* [ABOUT THIS TASK]
Set down the entries once more, exactly as they are written.

Stored records:
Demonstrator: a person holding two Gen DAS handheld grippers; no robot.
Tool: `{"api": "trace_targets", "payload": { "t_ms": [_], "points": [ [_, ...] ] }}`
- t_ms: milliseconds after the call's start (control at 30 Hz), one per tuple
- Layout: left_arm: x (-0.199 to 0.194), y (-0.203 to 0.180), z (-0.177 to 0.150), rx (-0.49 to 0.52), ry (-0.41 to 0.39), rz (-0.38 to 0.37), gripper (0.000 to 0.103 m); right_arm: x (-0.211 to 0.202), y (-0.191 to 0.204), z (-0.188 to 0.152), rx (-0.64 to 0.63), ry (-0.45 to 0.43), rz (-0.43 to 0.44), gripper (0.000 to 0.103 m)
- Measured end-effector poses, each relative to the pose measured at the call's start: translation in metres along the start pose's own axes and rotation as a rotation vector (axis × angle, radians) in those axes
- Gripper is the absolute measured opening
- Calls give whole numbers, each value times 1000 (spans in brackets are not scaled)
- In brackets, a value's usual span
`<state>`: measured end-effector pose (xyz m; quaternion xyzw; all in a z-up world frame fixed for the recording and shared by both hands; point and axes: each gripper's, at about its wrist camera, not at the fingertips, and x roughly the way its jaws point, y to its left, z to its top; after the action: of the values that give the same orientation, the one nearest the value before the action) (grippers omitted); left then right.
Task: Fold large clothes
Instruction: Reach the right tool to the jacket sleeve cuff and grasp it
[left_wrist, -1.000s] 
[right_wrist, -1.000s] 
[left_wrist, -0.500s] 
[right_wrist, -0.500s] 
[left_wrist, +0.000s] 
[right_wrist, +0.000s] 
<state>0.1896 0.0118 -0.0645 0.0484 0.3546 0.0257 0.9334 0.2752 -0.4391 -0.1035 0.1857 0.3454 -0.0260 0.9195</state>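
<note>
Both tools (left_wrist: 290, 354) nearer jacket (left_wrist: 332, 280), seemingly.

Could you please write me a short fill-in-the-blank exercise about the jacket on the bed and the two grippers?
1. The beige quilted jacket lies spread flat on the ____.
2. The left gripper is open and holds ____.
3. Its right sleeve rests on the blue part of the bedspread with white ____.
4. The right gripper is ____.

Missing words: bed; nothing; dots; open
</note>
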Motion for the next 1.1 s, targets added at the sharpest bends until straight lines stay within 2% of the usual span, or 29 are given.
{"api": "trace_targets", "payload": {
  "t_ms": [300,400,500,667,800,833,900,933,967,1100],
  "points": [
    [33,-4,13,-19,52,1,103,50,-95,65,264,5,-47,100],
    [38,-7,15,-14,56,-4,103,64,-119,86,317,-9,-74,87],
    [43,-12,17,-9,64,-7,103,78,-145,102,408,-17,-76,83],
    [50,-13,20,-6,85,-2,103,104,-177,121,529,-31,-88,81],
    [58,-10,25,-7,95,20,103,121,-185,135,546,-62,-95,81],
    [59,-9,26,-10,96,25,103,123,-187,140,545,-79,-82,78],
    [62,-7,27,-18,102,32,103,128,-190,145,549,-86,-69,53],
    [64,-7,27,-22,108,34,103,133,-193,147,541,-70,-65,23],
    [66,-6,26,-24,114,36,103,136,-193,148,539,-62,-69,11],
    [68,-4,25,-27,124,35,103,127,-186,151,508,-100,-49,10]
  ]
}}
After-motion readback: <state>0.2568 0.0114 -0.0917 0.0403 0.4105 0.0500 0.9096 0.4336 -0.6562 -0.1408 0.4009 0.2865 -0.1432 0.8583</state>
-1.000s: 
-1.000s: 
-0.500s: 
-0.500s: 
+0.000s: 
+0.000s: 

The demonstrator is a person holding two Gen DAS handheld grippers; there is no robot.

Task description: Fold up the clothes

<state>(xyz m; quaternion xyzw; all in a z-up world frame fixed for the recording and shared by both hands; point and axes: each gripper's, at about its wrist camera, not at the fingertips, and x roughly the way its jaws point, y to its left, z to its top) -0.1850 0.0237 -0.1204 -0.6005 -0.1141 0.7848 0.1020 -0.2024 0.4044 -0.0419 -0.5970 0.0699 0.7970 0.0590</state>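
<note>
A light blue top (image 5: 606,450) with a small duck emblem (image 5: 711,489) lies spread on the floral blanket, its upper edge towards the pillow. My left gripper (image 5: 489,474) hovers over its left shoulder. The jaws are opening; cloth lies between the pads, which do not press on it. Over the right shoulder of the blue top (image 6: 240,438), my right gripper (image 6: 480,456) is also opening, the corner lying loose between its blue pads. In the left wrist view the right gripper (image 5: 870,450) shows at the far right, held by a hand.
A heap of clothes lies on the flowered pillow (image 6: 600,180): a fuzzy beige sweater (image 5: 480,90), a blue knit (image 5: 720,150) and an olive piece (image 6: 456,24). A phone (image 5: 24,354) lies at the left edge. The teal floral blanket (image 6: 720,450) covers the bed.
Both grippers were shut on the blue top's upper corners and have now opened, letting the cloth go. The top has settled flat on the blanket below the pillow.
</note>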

* [ANSWER SECTION]
Demonstrator: a person holding two Gen DAS handheld grippers; no robot.
Tool: `{"api": "trace_targets", "payload": { "t_ms": [_], "points": [ [_, ...] ] }}`
- t_ms: milliseconds after the call's start (control at 30 Hz), one per tuple
- Layout: left_arm: x (-0.199 to 0.194), y (-0.203 to 0.180), z (-0.177 to 0.150), rx (-0.49 to 0.52), ry (-0.41 to 0.39), rz (-0.38 to 0.37), gripper (0.000 to 0.103 m); right_arm: x (-0.211 to 0.202), y (-0.191 to 0.204), z (-0.188 to 0.152), rx (-0.64 to 0.63), ry (-0.45 to 0.43), rz (-0.43 to 0.44), gripper (0.000 to 0.103 m)
- Measured end-effector poses, each relative to the pose measured at the call's start: translation in metres along the start pose's own axes and rotation as a rotation vector (axis × angle, radians) in those axes
- Gripper is the absolute measured opening
- Calls give whole numbers, each value times 1000 (spans in brackets are not scaled)
- In brackets, a value's usual span
`<state>`: measured end-effector pose (xyz m; quaternion xyzw; all in a z-up world frame fixed for the recording and shared by both hands; point and axes: each gripper's, at about its wrist camera, not at the fingertips, and x roughly the way its jaws point, y to its left, z to its top; after the action: of the values that give the same orientation, the one nearest the value before the action) (grippers omitted); left then right.
Task: Fold large clothes
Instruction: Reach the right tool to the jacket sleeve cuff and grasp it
[left_wrist, -1.000s] 
[right_wrist, -1.000s] 
[left_wrist, -0.500s] 
[right_wrist, -0.500s] 
[left_wrist, +0.000s] 
[right_wrist, +0.000s] 
<state>0.1896 0.0118 -0.0645 0.0484 0.3546 0.0257 0.9334 0.2752 -0.4391 -0.1035 0.1857 0.3454 -0.0260 0.9195</state>
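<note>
Both tools (left_wrist: 290, 354) nearer jacket (left_wrist: 332, 280), seemingly.

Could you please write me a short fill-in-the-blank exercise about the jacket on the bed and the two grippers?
1. The beige quilted jacket lies spread flat on the ____.
2. The left gripper is open and holds ____.
3. Its right sleeve rests on the blue part of the bedspread with white ____.
4. The right gripper is ____.

Missing words: bed; nothing; dots; open
</note>
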Motion for the next 1.1 s, targets added at the sharpest bends until straight lines stay within 2% of the usual span, or 29 are given.
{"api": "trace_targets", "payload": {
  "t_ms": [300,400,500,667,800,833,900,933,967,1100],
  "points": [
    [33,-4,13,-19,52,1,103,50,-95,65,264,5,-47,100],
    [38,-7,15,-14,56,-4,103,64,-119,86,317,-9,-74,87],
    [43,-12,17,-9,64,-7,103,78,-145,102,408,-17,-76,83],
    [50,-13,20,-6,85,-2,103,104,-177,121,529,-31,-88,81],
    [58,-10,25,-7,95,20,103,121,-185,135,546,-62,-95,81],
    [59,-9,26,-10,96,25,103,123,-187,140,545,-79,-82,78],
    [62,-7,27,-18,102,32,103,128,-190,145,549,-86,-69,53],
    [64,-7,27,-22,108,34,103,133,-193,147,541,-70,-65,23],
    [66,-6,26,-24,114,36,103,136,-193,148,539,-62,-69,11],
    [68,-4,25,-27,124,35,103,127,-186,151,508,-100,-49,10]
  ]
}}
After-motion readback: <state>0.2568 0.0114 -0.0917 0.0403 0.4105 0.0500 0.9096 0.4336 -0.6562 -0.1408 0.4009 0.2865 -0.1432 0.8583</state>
-1.000s: 
-1.000s: 
-0.500s: 
-0.500s: 
+0.000s: 
+0.000s: 

The demonstrator is a person holding two Gen DAS handheld grippers; there is no robot.

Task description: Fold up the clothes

<state>(xyz m; quaternion xyzw; all in a z-up world frame fixed for the recording and shared by both hands; point and axes: each gripper's, at about its wrist camera, not at the fingertips, and x roughly the way its jaws point, y to its left, z to its top) -0.1850 0.0237 -0.1204 -0.6005 -0.1141 0.7848 0.1020 -0.2024 0.4044 -0.0419 -0.5970 0.0699 0.7970 0.0590</state>
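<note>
A light blue top (image 5: 606,450) with a small duck emblem (image 5: 711,489) lies spread on the floral blanket, its upper edge towards the pillow. My left gripper (image 5: 489,474) hovers over its left shoulder. The jaws are opening; cloth lies between the pads, which do not press on it. Over the right shoulder of the blue top (image 6: 240,438), my right gripper (image 6: 480,456) is also opening, the corner lying loose between its blue pads. In the left wrist view the right gripper (image 5: 870,450) shows at the far right, held by a hand.
A heap of clothes lies on the flowered pillow (image 6: 600,180): a fuzzy beige sweater (image 5: 480,90), a blue knit (image 5: 720,150) and an olive piece (image 6: 456,24). A phone (image 5: 24,354) lies at the left edge. The teal floral blanket (image 6: 720,450) covers the bed.
Both grippers were shut on the blue top's upper corners and have now opened, letting the cloth go. The top has settled flat on the blanket below the pillow.
</note>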

This exercise requires no further answer.